Hace seis años, en el marco de otra asignatura,
llevé a cabo por primera vez esta experiencia con alumnado de 1º de
Bachillerato (16-17 años). Durante los cursos siguientes ha habido
cambios en el currículo, en el perfil de mi alumnado y en el
contexto sociocultural en el que nos desenvolvemos. He tenido que metabolizar
todo ello, junto con las experiencias educativas desarrolladas en
este intervalo, hasta decidirme a poner en práctica nuevamente esta
actividad. Los motivos que me impulsaron a hacerla seis años atrás
siguen siendo igual o más válidos, así que reproduzco lo que
entonces escribí:
En
esos días debatimos en clase la importancia de la investigación
encaminada a prevenir y curar enfermedades como la malaria,
leishmaniasis, kala-azar, etc. También discutíamos el conflictivo
asunto de las patentes que grandes multinacionales farmacéuticas
detentan y la posible oportunidad de liberarlas para que tratamientos
como los antirretrovirales contra el SIDA estén al alcance de todo
el mundo. Los propios alumnos se documentaron, formularon argumentos
a favor y en contra de las distintas opciones, y las debatieron
ampliamente. Como veis, una asignatura peligrosa.
Pues
bien, durante el desarrollo de esta actividad pude constatar algo que
no era nuevo para mí, pero que en esta ocasión se presentaba ante
mis ojos con especial intensidad. Me refiero al hecho de que la
totalidad de mis estudiantes mostraban un total y escandaloso
desconocimiento de lo que son los poderes públicos, la
Administración a sus distintos niveles, y la diferencia entre ésta,
las empresas privadas y los colectivos ciudadanos. Llegaban al
extremo de exigirle a una asociación de vecinos lo que debería ser
competencia de un ministerio, al ministerio o consejería lo propio
de una empresa privada, y a ésta lo que habitualmente hace una ONG.
Todas las instancias que acabo de mencionar eran vistas como parte de
la misma vaga nebulosa que planea sobre sus cabezas y que podrían
haber descrito como “los que mandan”, “los que tienen el
dinero”, o, simplemente, “los de arriba”.
No
es que este desconocimiento del mundo que les rodea me resultara
nuevo. Llevo demasiados años en la enseñanza como para no conocer
la mentalidad y grado de conciencia social del alumnado con el que
trabajo. Sin embargo, esta vez había unas circunstancias que lo
hacían especialmente llamativo. El grupo en cuestión estaba formado
por jóvenes de unos 17 años, de un entorno urbano, en su mayoría
hijos de funcionarios, pequeños comerciantes, técnicos
especializados, etc. Además, casi todos son buenos estudiantes,
están familiarizados con las nuevas tecnologías, han salido más de
una vez al extranjero (participan en el programa bilingüe
inglés-español de mi centro) y, lo que quizá sea más importante,
tienen unas elevadas expectativas profesionales. En definitiva, lo
que yo creía percibir en esos días es que estos futuros médicos,
ingenieros, periodistas, enfermeros, profesores, traductores, etc. no
distinguían una ONG de un Ministerio, no sabían qué puede
esperarse de cada una de estas entidades y - peor aún – ni se les
pasaba por la cabeza la posibilidad de agruparse en alguna asociación
y trabajar colectivamente para mejorar cualquier aspecto de
nuestra vida.
En
estos años son muchas las ocasiones en las que he desarrollado
simulaciones y juegos de rol con mi alumnado. Durante este tiempo, he
estado expuesto, como todo docente, a un continuo bombardeo de
exhortaciones a educar en la “cultura emprendedora”, término de
incierto significado, pero que parece asociarse a “empresario –
competitivo - individualista – buscador de éxito personal”.
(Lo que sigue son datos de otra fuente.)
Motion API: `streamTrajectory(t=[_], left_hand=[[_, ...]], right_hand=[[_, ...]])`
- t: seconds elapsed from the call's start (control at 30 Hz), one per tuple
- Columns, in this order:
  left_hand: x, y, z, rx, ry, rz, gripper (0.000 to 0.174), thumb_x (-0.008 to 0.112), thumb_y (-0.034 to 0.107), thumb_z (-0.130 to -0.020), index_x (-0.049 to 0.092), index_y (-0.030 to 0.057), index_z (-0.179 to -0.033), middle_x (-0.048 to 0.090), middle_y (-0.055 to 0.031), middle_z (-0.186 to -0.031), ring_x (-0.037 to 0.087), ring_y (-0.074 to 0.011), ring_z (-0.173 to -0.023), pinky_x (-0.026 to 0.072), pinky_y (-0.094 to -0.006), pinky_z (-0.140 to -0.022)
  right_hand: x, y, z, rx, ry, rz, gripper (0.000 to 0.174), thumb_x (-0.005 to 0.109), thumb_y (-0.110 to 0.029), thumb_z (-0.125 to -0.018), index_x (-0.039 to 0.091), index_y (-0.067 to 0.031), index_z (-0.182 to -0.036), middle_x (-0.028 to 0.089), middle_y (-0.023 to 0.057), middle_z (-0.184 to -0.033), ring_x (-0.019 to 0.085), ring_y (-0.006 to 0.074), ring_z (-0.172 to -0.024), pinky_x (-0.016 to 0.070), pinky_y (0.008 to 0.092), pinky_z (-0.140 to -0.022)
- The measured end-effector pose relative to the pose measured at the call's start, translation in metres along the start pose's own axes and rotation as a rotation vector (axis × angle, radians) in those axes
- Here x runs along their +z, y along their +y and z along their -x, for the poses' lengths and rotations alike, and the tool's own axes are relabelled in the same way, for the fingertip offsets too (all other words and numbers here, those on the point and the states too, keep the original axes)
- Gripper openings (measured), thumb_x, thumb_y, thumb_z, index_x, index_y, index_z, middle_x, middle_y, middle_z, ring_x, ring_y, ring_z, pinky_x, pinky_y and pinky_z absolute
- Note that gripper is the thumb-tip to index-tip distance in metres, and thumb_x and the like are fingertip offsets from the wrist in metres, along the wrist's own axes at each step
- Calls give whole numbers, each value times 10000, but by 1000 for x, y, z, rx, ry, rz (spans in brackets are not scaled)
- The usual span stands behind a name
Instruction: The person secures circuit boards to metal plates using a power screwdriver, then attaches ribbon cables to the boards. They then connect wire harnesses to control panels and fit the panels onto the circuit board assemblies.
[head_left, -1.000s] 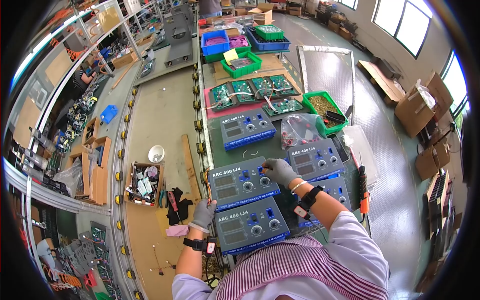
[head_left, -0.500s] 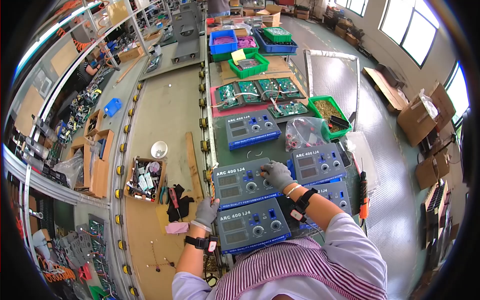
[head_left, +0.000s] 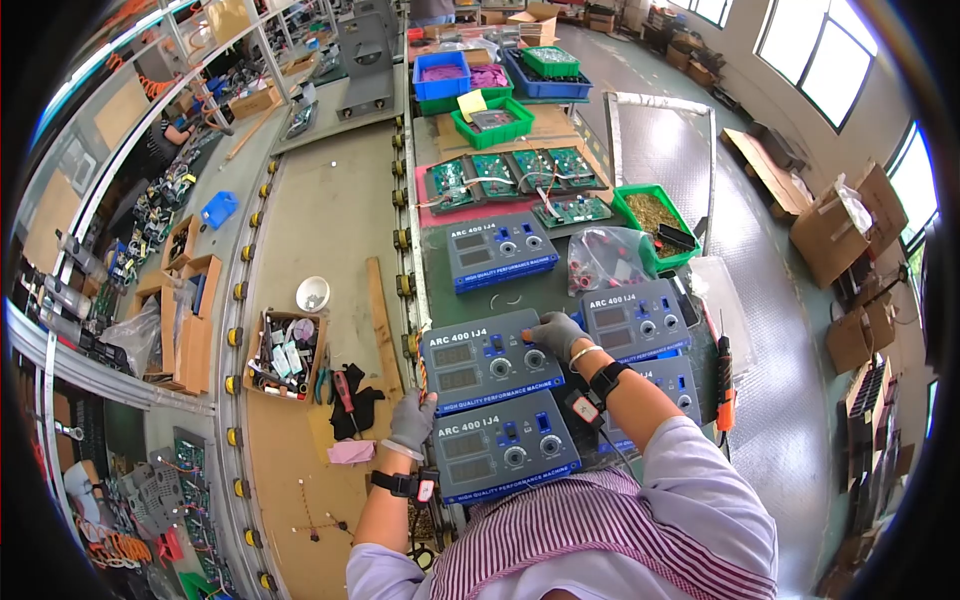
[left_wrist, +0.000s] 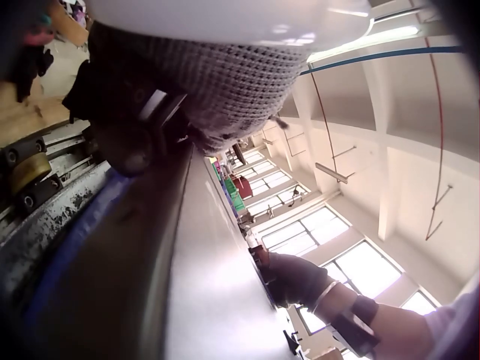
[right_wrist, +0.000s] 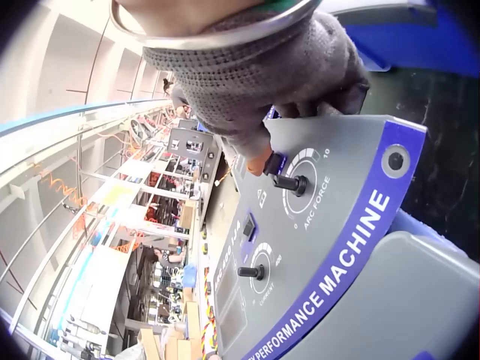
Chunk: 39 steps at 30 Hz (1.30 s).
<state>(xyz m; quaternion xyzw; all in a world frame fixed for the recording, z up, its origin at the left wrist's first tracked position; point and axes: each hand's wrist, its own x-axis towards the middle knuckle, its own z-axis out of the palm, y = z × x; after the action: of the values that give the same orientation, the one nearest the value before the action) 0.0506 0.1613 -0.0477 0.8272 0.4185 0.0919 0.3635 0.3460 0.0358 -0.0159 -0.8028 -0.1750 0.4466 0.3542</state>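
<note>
The middle ARC 400 IJ4 panel [head_left: 488, 352] lies face up above another like it [head_left: 500, 446]. My gloved right hand [head_left: 556, 335] is at its upper right; in the right wrist view the bare thumb tip [right_wrist: 261, 160] touches a black switch [right_wrist: 275, 164] beside the ARC FORCE knob [right_wrist: 298, 185], with the other fingers bent over the panel's edge. By the lower left corner, my left hand [head_left: 412, 420] holds red and yellow wires [head_left: 421, 372] running along the panel's side. In the left wrist view the glove [left_wrist: 232, 90] hides its fingertips.
More panels [head_left: 500, 250] lie behind and to the right. Green circuit boards [head_left: 492, 175], a plastic bag of parts [head_left: 605, 262] and a green bin [head_left: 655, 222] stand farther back. An orange screwdriver [head_left: 726, 395] lies right; a parts box [head_left: 287, 355] and pliers are left.
My right hand has shifted slightly at the panel's upper right, its fingers now farther over the edge. Faint digits now show in the panel's displays. The left hand stays by the wires.
</note>
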Motion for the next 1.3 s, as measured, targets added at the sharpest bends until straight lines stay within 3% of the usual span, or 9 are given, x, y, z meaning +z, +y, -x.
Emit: streamTrajectory(t=[0.37,0.5,0.6,0.73,0.87,1.0,1.03,1.23,1.3], left_hand=[[0,4,2,38,84,-108,334,523,320,-868,518,-9,-806,581,-195,-689,583,-342,-665,448,-420,-579],[-24,16,13,-318,169,643,249,467,263,-923,522,34,-844,572,-67,-684,565,-123,-566,478,-275,-489],[-37,35,29,-104,83,1256,223,475,255,-922,518,41,-881,591,-74,-734,585,-158,-592,523,-305,-543],[-43,95,45,-133,11,1478,198,500,232,-903,522,36,-915,601,-100,-778,610,-194,-645,540,-331,-589],[-24,56,33,-138,48,1209,150,500,196,-893,533,64,-956,600,-44,-759,599,-176,-627,498,-271,-535],[-15,22,8,-98,392,-20,346,571,351,-826,578,6,-852,608,-170,-696,603,-320,-652,460,-394,-569],[-14,20,6,-120,271,70,420,583,403,-799,589,-17,-814,594,-239,-734,589,-382,-707,448,-434,-615],[12,-4,-4,-19,73,257,353,608,315,-804,589,-35,-852,626,-176,-707,621,-294,-650,456,-381,-590],[-4,12,7,-200,-14,420,344,612,298,-803,592,-40,-864,631,-165,-714,619,-271,-651,457,-374,-599]], right_hand=[[0,-14,27,-4,49,68,598,702,-357,-720,538,40,-1137,584,199,-1104,576,275,-1018,436,320,-851],[-6,8,23,-181,222,-147,613,667,-345,-774,462,39,-1204,541,201,-1159,527,261,-1077,414,314,-888],[-20,2,35,-360,345,-268,533,640,-266,-796,451,8,-1212,590,141,-1071,553,210,-1010,426,303,-870],[-11,-14,63,-302,257,-174,551,644,-270,-777,453,-24,-1232,610,115,-1051,580,220,-984,439,308,-853],[-7,-16,47,-81,258,144,605,656,-326,-760,464,6,-1227,592,174,-1098,580,272,-1012,442,316,-859],[2,6,0,-50,54,109,513,654,-345,-759,576,49,-1078,619,194,-1025,611,289,-931,462,336,-804],[3,-6,13,-49,80,175,498,653,-344,-760,586,51,-1056,626,191,-1001,617,285,-904,466,335,-787],[2,-32,35,-148,149,260,471,658,-280,-756,563,43,-1085,620,192,-1015,610,274,-934,470,335,-776],[3,-52,54,-140,127,228,473,663,-273,-753,559,41,-1091,618,194,-1019,608,275,-943,471,339,-783]])
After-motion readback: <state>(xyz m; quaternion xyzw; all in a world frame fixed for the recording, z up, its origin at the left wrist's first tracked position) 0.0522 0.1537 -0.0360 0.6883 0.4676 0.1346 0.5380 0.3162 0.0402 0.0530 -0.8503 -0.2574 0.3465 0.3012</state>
La última granizada la he recibido de la Consejería de Educación,
en forma de instrucciones para el próximo curso, que ya he comentado
en las redes recientemente. Pues bien, una vez más he decidido
llevar a la práctica mi particular interpretación del “espíritu
emprendedor”, y me he embarcado con mis estudiantes de Cultura
Científica en el diseño y creación simulada de tres ONGs.